Work request
Each line holding the word "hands" must appear in the answer, copied from the entries.

_ _ _ _ _

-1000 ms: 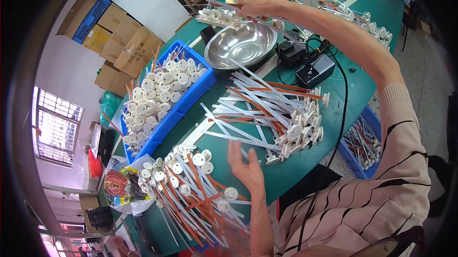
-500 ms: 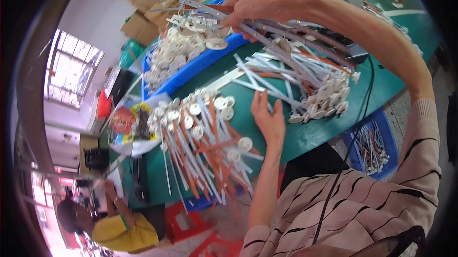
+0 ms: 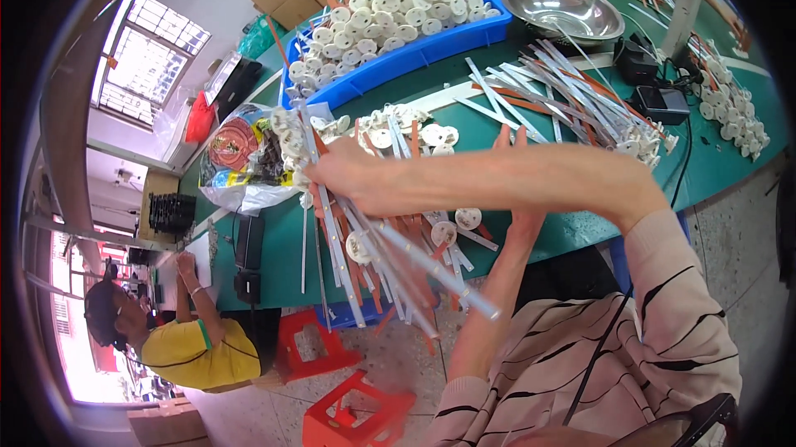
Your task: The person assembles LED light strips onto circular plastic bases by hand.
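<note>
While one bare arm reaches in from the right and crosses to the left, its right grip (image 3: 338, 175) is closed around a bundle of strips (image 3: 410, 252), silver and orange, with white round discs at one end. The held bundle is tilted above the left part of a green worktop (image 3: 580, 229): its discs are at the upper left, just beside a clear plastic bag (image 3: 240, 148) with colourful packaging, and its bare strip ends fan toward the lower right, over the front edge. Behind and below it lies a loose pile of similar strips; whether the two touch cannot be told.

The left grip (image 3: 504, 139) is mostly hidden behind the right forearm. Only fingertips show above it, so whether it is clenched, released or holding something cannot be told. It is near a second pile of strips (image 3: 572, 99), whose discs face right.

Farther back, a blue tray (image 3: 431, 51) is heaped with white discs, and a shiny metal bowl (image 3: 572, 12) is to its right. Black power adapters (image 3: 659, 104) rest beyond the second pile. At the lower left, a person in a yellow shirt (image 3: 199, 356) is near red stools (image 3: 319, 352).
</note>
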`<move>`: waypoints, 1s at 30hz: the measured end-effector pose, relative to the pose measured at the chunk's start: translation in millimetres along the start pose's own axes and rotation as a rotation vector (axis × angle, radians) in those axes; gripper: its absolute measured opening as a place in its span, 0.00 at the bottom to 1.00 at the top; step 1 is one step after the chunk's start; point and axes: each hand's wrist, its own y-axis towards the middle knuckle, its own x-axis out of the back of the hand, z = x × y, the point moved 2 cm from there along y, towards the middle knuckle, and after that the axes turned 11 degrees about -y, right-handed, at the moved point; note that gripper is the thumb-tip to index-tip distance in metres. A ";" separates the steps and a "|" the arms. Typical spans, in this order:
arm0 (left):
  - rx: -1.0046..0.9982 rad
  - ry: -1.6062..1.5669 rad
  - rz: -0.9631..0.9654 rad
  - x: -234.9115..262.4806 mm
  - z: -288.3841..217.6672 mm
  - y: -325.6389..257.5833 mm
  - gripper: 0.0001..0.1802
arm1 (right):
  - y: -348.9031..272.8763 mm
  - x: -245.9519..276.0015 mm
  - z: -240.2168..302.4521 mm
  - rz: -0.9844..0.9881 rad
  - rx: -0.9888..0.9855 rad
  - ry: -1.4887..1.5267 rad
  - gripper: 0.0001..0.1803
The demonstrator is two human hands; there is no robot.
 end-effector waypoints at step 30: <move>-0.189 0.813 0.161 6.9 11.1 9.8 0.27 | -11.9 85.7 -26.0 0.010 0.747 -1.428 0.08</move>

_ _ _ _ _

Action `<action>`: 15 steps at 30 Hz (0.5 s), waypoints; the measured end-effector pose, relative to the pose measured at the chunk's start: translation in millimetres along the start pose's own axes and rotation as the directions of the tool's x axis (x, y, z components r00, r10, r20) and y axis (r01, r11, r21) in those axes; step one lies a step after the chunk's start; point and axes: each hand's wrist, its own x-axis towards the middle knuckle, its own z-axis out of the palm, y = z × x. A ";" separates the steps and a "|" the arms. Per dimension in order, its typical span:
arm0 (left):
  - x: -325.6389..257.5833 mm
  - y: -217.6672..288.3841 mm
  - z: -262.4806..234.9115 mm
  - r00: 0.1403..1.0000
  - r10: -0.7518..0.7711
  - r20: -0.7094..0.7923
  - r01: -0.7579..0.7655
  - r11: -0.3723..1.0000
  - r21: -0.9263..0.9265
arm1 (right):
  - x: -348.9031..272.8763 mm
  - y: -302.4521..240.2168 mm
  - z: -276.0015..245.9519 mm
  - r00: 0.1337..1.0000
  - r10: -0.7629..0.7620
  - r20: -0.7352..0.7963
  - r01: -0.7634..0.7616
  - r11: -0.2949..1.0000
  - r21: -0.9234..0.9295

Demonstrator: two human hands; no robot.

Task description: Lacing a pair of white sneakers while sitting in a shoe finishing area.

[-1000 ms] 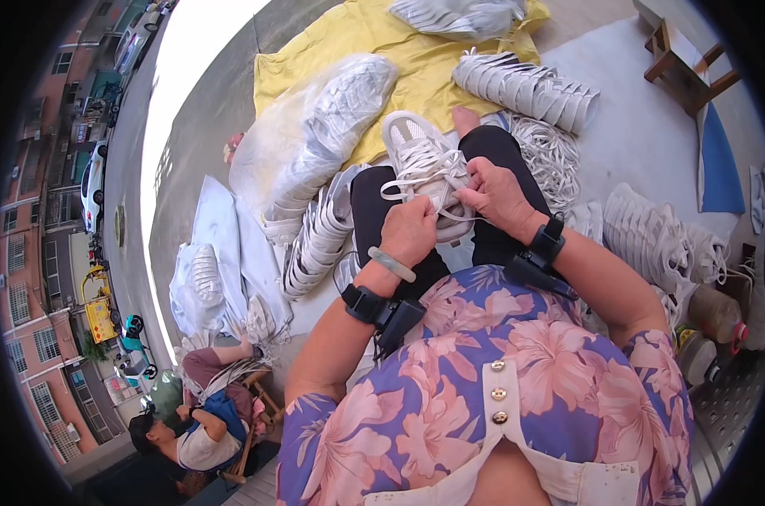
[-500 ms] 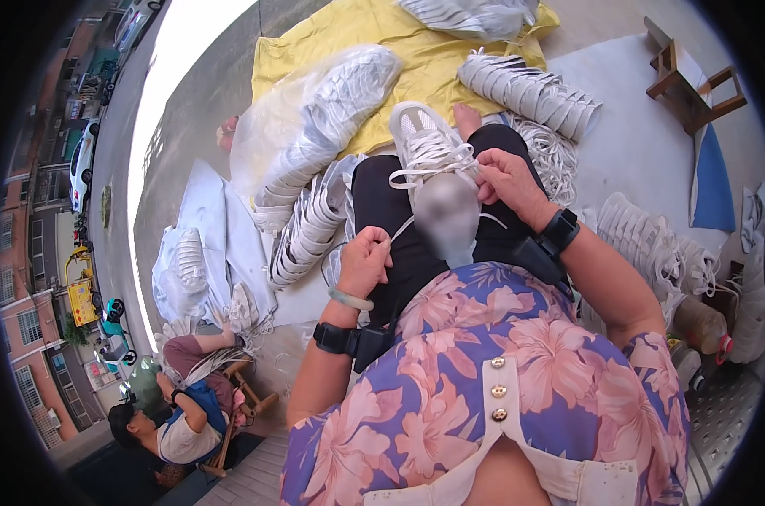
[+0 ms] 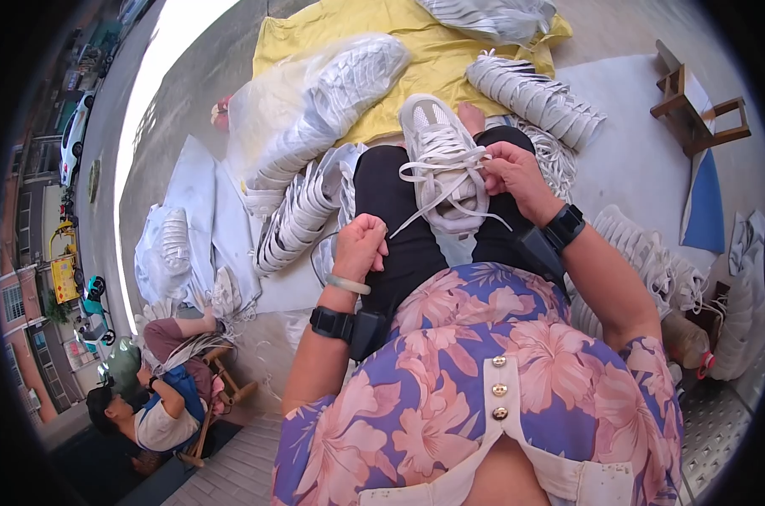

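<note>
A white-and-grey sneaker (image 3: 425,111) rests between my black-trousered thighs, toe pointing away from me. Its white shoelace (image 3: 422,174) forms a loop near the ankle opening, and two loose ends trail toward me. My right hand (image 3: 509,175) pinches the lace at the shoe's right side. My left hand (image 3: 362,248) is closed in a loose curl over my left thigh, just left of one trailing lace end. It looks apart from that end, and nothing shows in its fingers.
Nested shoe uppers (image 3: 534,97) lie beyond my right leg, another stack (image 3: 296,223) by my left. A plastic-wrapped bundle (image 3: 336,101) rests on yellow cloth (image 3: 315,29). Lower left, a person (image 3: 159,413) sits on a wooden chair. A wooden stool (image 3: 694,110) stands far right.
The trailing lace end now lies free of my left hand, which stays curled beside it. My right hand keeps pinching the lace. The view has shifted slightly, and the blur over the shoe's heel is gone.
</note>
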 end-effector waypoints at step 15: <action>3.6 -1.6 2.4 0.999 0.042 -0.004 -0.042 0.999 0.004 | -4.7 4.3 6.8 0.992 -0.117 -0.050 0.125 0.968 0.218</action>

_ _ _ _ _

Reply to the task
The demonstrator is two human hands; there is no robot.
Demonstrator: two human hands; no robot.

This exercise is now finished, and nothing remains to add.